It is different in the painting “Two Friends”, in which cipher-like notations on a dark background – a bird in a tree, a small flock of birds in the night sky, a sailing boat on a calm lake – softly evoke the two women’s peaceful harmony with nature, as if in a miniature from an old illuminated manuscript. But ambivalence and mystery are here too. If the one – with her glowing cheeks and curving open lips – seems flooded with the ardent longing of a blossoming desire, the other – with her pale yellow face – stands for the omnipresence of death, which embraces us in the midst of life. The scene is framed by a delicate pattern of yellow lines, like a gateway, a window – a bordering world – that distantly reminds one of the glittering gold mosaics of certain mosques.

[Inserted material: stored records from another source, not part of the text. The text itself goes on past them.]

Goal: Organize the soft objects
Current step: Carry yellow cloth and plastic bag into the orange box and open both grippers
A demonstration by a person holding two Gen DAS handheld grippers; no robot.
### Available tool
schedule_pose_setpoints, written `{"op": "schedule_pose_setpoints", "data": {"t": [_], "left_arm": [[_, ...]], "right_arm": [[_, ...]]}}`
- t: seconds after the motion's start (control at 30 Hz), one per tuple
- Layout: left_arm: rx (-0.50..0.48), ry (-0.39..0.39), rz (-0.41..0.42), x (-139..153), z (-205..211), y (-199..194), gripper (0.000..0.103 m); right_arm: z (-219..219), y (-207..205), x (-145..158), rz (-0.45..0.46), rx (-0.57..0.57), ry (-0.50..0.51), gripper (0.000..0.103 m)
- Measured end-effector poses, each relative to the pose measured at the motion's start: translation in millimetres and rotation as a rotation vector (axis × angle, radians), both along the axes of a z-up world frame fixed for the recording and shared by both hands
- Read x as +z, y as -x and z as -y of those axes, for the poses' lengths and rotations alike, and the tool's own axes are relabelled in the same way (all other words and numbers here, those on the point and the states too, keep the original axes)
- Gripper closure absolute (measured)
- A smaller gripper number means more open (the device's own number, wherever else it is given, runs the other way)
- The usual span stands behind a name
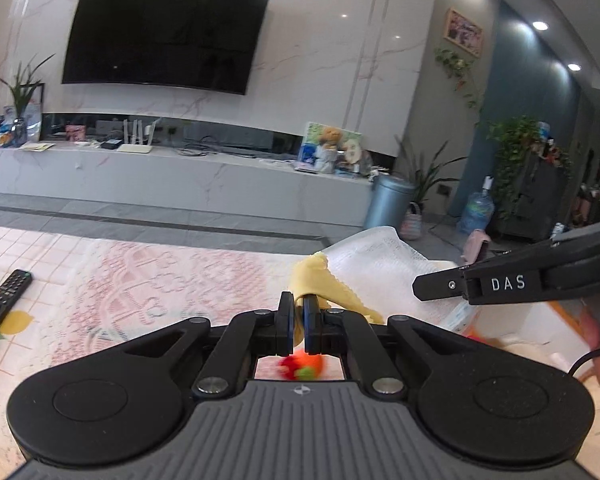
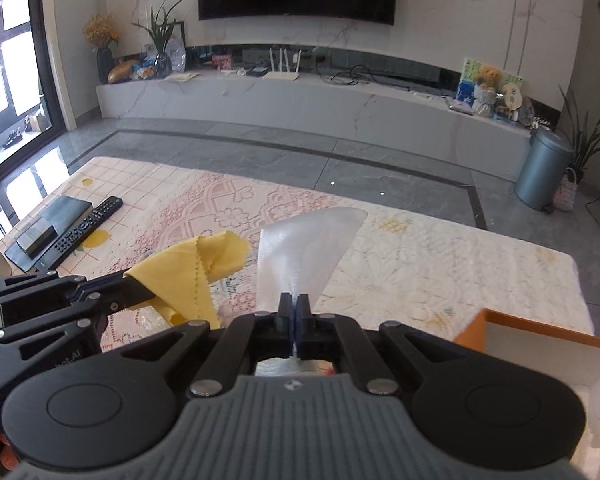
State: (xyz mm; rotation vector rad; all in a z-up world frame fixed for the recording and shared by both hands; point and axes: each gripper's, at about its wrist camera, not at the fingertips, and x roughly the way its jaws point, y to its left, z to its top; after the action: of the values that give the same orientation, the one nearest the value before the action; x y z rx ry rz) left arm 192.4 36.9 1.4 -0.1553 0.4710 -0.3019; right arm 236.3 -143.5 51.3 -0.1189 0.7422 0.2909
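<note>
My left gripper [image 1: 299,304] is shut on a yellow cloth [image 1: 320,280] with zigzag edges, held above the table. The same cloth [image 2: 192,268] shows in the right wrist view, hanging from the left gripper [image 2: 140,294]. My right gripper [image 2: 293,304] is shut on a thin white gauzy cloth [image 2: 304,244], lifted over the table; it also shows in the left wrist view [image 1: 384,264], beside the right gripper [image 1: 420,290]. A blurred red and orange soft toy [image 1: 302,366] lies under my left gripper.
The table wears a pink and white lace cover [image 2: 420,264]. A remote control [image 2: 86,228] and a dark box [image 2: 44,236] lie at its left. An orange-rimmed white box [image 2: 540,348] stands at the right. A TV bench and a grey bin [image 2: 542,168] lie beyond.
</note>
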Motion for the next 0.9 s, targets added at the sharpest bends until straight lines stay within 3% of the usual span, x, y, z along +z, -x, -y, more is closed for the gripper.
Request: {"op": "schedule_pose_setpoints", "data": {"t": [0.3,0.5,0.7,0.9], "left_arm": [[-0.137,0.039,-0.013,31.7,61.4,11.6,0.098],[-0.246,0.002,-0.014,46.2,112.7,6.6,0.098],[-0.345,-0.007,-0.090,42.1,177.4,-17.4,0.098],[-0.409,0.009,-0.183,16.6,234.8,-39.7,0.098]], "right_arm": [[85.8,55.7,34.4,0.093,-0.087,-0.019,0.103],[155.3,76.9,42.3,0.102,-0.178,-0.054,0.103],[220.0,76.5,36.5,0.076,-0.244,-0.010,0.103],[274.9,65.8,7.3,0.015,-0.306,0.040,0.103]]}}
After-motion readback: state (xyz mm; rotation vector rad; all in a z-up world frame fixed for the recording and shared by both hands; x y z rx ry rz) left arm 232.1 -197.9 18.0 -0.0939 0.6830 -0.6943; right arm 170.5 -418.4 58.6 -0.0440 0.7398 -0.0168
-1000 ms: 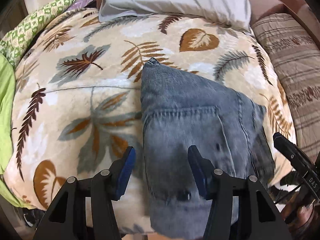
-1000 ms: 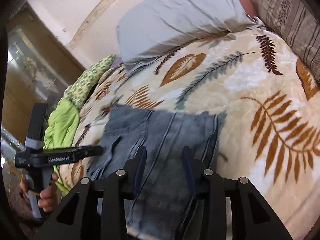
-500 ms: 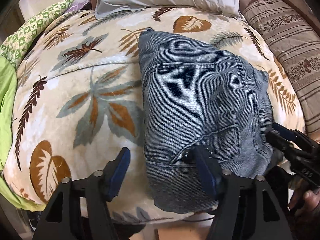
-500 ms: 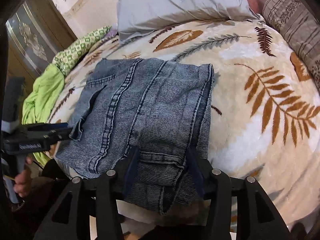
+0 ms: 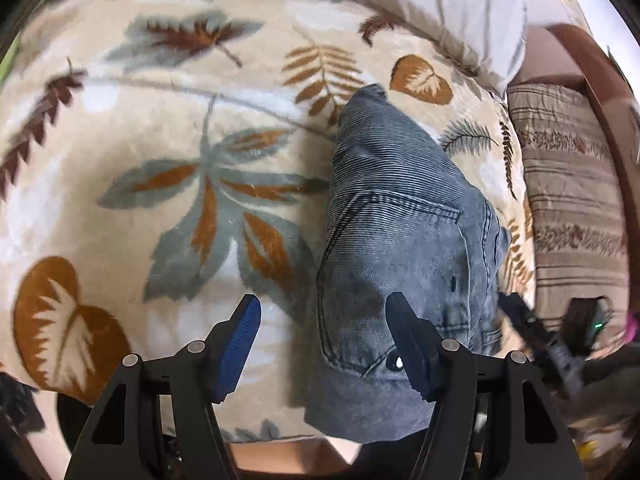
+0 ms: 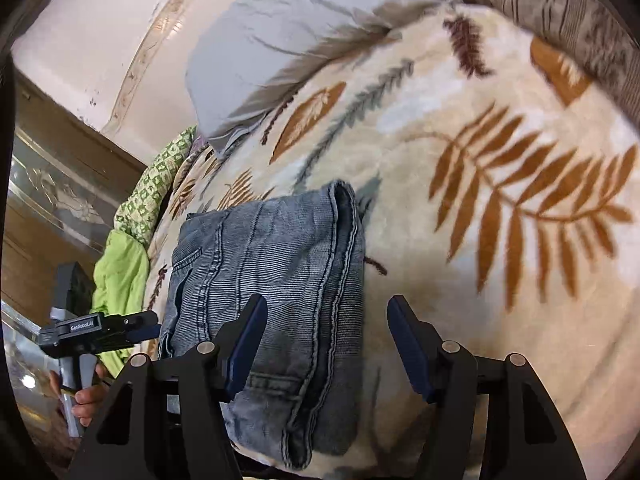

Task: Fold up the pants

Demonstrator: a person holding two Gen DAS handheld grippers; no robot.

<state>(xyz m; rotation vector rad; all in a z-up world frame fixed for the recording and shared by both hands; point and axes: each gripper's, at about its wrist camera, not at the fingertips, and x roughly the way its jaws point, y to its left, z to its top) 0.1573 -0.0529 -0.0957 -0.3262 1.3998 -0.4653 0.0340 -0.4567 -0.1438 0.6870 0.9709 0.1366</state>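
Now folded jeans [image 5: 396, 240] lie lengthwise toward pillow [image 5: 440, 12]; both grippers' jaws apart, empty.

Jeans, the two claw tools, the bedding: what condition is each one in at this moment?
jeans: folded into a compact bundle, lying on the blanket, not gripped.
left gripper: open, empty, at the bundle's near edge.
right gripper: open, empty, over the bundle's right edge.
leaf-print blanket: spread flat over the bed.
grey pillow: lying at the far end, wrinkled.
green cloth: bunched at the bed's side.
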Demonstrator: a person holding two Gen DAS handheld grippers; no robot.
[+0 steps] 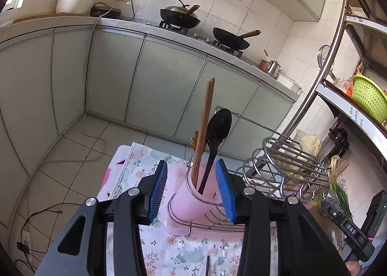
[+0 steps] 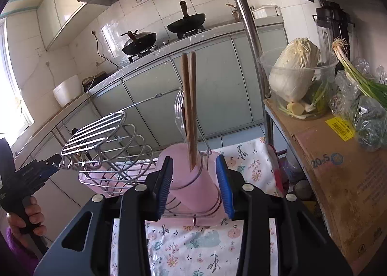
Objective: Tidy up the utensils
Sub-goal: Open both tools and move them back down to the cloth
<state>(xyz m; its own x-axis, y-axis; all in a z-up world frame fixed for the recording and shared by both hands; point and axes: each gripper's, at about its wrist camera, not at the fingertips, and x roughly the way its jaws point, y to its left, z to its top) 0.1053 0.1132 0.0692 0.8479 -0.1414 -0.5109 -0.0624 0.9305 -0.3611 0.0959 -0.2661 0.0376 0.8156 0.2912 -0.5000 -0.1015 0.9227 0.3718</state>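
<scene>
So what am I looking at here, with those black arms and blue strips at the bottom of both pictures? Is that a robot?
No robot: a person carries a hand-held gripper in each hand, and each has a wide-angle camera looking along its two fingers. One picture is from the left gripper, the other from the right gripper. The blue strips are the finger pads. In the right view you can see the person's hand holding the left tool. On a flowered cloth stands a wire rack with a pink cup. In it are chopsticks, a black spoon and a clear fork. Both grippers are open with the cup between their pads, and I see neither gripping anything.
</scene>
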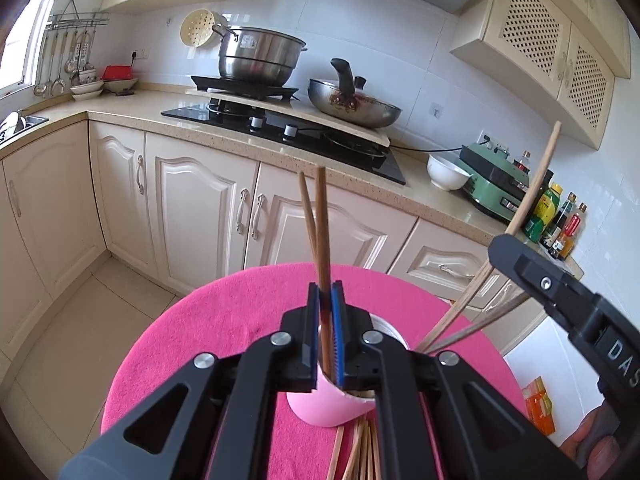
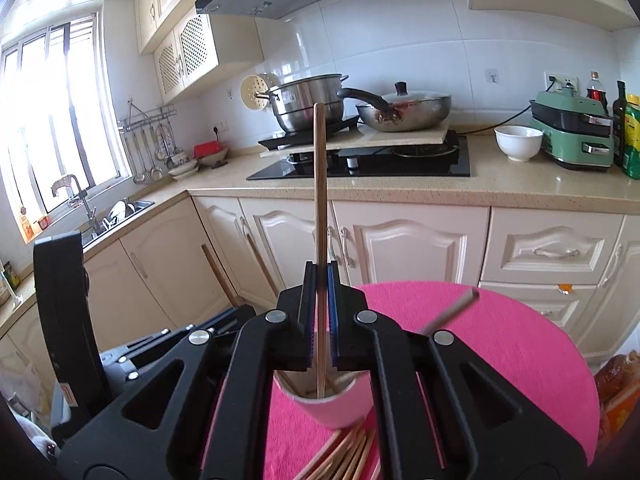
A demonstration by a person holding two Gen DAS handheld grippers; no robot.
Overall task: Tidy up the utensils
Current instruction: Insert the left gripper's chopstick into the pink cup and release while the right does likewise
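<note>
1. Left wrist view, far left: a window and a rack of hanging ladles (image 1: 60, 64) above the tabletop (image 1: 132, 100); bowls (image 1: 86, 88) are stacked beneath the rack; cream cabinet doors run below.
2. Middle of that view: a steel pot (image 1: 258, 56) sits on a small hob and a wok (image 1: 354, 104) on a board over the black stove (image 1: 288, 132); the left gripper (image 1: 326, 316) has its blue-padded fingers (image 1: 339, 336) clenched on two brown chopsticks (image 1: 320, 232), which rise upright and splay apart at the top; their lower ends reach into the pink cup (image 1: 332, 408); the cup stands on a round table under a pink cloth (image 1: 224, 320); loose chopsticks (image 1: 360, 456) lie on the cloth just in front of the cup.
3. Right of that view: two more sticks lean out of the cup toward the right; the right gripper (image 1: 504, 248) enters from the right edge, with one pale chopstick (image 1: 536, 184) slanting up from it; a white bowl (image 1: 448, 172), a green appliance (image 1: 496, 188) and bottles (image 1: 560, 220) stand behind.
4. Right wrist view, left side: the sink and tap (image 2: 80, 200) under the window; the left gripper's black body (image 2: 64, 320) is beside it.
5. Centre: the fingers (image 2: 308, 312) are clenched on the single chopstick (image 2: 319, 200), which stands upright with its lower end inside the cup (image 2: 332, 404); a grey-tipped stick (image 2: 452, 312) leans out to the right.
</note>
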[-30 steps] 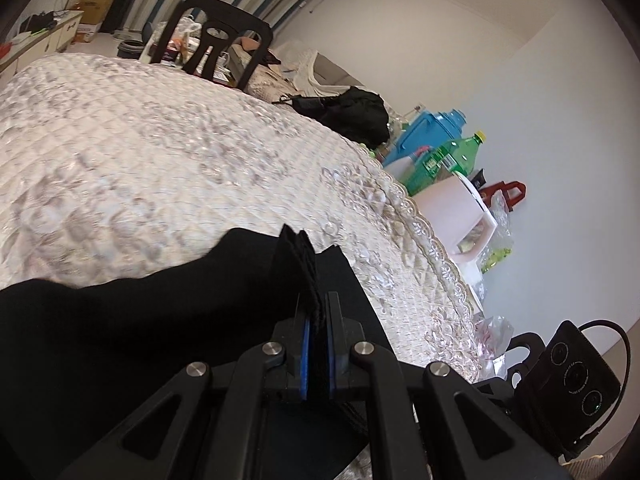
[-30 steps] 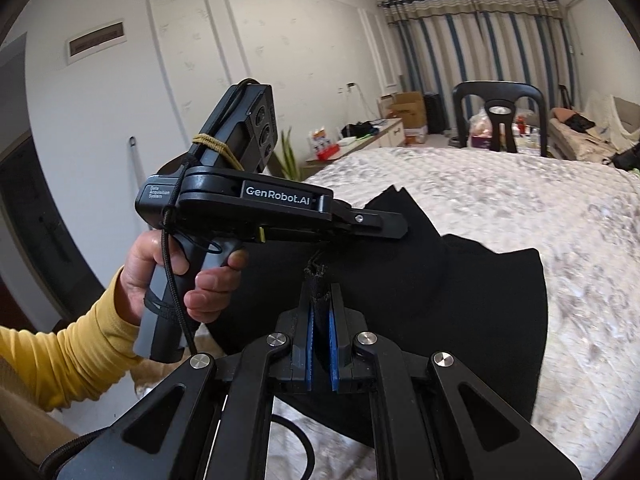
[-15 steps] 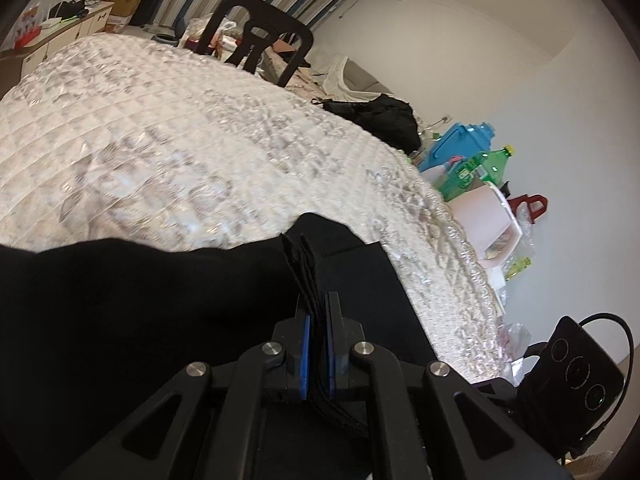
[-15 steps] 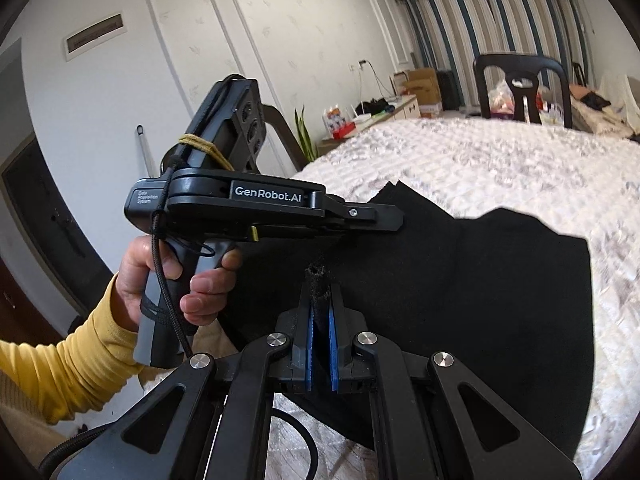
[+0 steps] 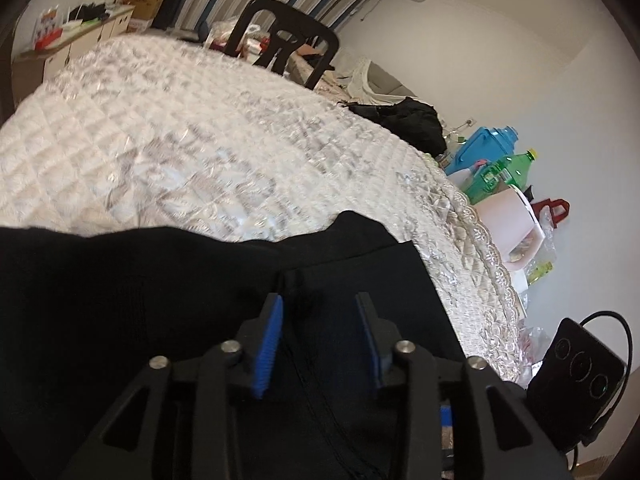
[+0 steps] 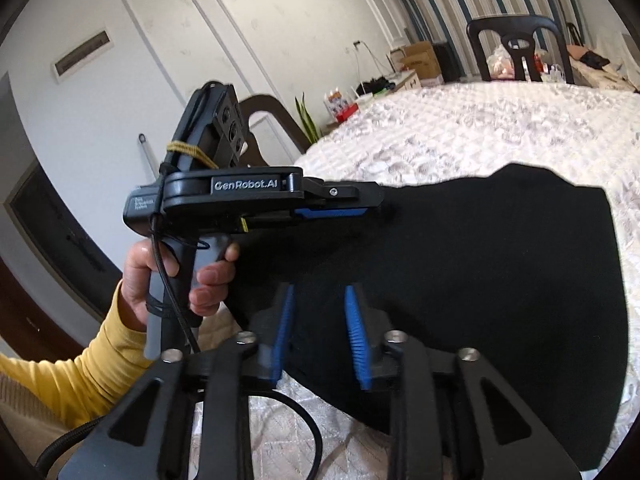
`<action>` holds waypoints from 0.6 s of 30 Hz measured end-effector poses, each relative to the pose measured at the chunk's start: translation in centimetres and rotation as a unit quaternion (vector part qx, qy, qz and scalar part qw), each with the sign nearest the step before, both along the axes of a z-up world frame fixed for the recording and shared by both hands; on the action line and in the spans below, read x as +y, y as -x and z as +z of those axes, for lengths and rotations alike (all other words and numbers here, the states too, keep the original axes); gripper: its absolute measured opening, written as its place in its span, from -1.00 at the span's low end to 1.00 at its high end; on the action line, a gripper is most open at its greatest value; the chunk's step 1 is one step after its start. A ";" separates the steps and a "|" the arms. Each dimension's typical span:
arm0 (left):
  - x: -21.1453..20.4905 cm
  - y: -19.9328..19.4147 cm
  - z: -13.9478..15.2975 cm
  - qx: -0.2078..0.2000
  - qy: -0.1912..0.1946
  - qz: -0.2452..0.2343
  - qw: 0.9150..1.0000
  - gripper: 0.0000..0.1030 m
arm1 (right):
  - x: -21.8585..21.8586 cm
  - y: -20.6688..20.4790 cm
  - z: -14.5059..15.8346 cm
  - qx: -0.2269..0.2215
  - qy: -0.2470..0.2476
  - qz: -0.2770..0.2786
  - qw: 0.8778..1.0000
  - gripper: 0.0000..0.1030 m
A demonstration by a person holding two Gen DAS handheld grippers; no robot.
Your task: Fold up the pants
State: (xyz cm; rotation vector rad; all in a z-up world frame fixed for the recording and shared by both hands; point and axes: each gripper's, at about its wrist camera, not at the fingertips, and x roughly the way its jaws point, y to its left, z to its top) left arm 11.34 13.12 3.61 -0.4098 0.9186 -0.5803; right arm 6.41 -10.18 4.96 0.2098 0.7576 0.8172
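Note:
Black pants (image 6: 480, 280) lie folded over on a white quilted bed (image 6: 480, 132); in the left wrist view they (image 5: 140, 292) fill the lower half. My left gripper (image 5: 320, 300) is open just above the pants' folded edge, with nothing between its blue pads. It also shows from the side in the right wrist view (image 6: 360, 204), held by a hand in a yellow sleeve. My right gripper (image 6: 320, 292) is open over the near edge of the pants, holding nothing.
The bed (image 5: 180, 140) stretches away behind the pants. A black chair (image 5: 280, 40) stands at its far side. Beside the bed are a black bag (image 5: 408, 120), a blue jug (image 5: 480, 148), a green bottle (image 5: 504, 172) and a pink bin (image 5: 508, 228).
Both grippers were shut on the black fabric and have opened, letting it go. The pants now lie flatter and further across the bed.

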 end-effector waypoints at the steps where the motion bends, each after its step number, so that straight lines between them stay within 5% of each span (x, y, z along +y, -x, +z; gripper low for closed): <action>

If the subject matter of both paintings is painful longing, hopeful anticipation and human loneliness, these atmospheres are above all carried by a harmony with the surrounding world. It is a harmony with oneself which, although bearing witness to an integral identity – “I am” – is not in possession of the world. It is already touched by a first, gnawing sense of inadequacy – “But I do not have myself.” And in this lightly fissured harmony Marwan does now turn towards his departure. Setting out to satisfy his longing for the colours of the north and the great painters of that foreign world, he exchanges it for the more painful yearning for the “oriental twilight, at the edge of the Syrian steppes, with its silky orange, violet and emerald green.”5 And for this reason among others this “I am” will soon, for several years, appear to be entirely lost, and very little will remain of that hopeful atmosphere of departure into one’s future – of “becoming.”

Fear Eats the Soul
It would take a while before he actually reached Paris. In September of 1957 – after a long sea journey to Genoa, and via a detour through Munich – he arrived, more or less by chance – in Berlin, the city still lying desolate, marked by destruction, bomb craters and fields of rubble. In the class of his teacher Hann Trier at the College of Visual Arts he found German art informel, American abstract impressionism, French abstraction lyrique and tachisme. As a stylistic direction, and in the attitude to the world it expressed, this global artistic language determined everything at that time. It influenced the way artists saw themselves, gave rise to a concept of the image as open and fragmentary and encouraged a high degree of poetic license in regard to the realities of the world captured in these abstract works.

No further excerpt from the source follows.